### Problem description
Beginning with the first line below, please restate each line exactly, down to and including the line containing "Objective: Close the".

***** Records for the task *****

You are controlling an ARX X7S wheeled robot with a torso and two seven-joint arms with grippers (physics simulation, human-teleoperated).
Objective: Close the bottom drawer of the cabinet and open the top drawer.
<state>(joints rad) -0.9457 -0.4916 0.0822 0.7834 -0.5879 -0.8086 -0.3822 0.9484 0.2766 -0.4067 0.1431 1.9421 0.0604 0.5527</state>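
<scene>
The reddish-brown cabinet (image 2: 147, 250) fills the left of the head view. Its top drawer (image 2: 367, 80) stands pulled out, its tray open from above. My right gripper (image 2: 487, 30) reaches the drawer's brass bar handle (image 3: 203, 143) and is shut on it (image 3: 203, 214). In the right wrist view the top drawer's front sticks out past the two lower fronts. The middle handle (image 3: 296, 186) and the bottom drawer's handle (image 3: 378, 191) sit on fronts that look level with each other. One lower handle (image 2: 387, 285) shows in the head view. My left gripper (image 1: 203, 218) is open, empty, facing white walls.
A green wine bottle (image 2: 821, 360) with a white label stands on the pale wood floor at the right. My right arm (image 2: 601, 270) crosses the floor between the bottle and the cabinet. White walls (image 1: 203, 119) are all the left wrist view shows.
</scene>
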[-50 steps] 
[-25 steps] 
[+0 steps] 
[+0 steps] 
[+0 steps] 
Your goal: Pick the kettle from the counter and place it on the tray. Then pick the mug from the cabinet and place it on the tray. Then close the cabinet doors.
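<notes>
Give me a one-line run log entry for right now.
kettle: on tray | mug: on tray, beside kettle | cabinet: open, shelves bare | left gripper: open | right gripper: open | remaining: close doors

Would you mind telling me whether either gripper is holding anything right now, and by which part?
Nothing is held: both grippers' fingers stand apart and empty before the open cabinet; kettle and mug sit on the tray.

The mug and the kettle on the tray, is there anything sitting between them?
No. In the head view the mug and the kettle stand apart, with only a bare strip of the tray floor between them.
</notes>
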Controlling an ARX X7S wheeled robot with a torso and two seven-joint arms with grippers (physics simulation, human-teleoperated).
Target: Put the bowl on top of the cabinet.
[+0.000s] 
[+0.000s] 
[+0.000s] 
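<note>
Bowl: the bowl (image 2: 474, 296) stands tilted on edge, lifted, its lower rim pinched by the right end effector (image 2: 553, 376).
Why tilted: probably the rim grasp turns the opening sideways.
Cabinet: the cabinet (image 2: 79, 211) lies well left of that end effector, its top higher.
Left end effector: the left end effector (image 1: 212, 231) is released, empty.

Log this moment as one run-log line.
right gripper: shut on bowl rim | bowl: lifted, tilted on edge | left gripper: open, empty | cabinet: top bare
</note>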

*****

### Response area
You are controlling an ARX X7S wheeled robot with a torso and two seven-joint arms with grippers (physics simulation, human-teleoperated).
Objective: Close the bottom drawer of the cabinet and open the top drawer.

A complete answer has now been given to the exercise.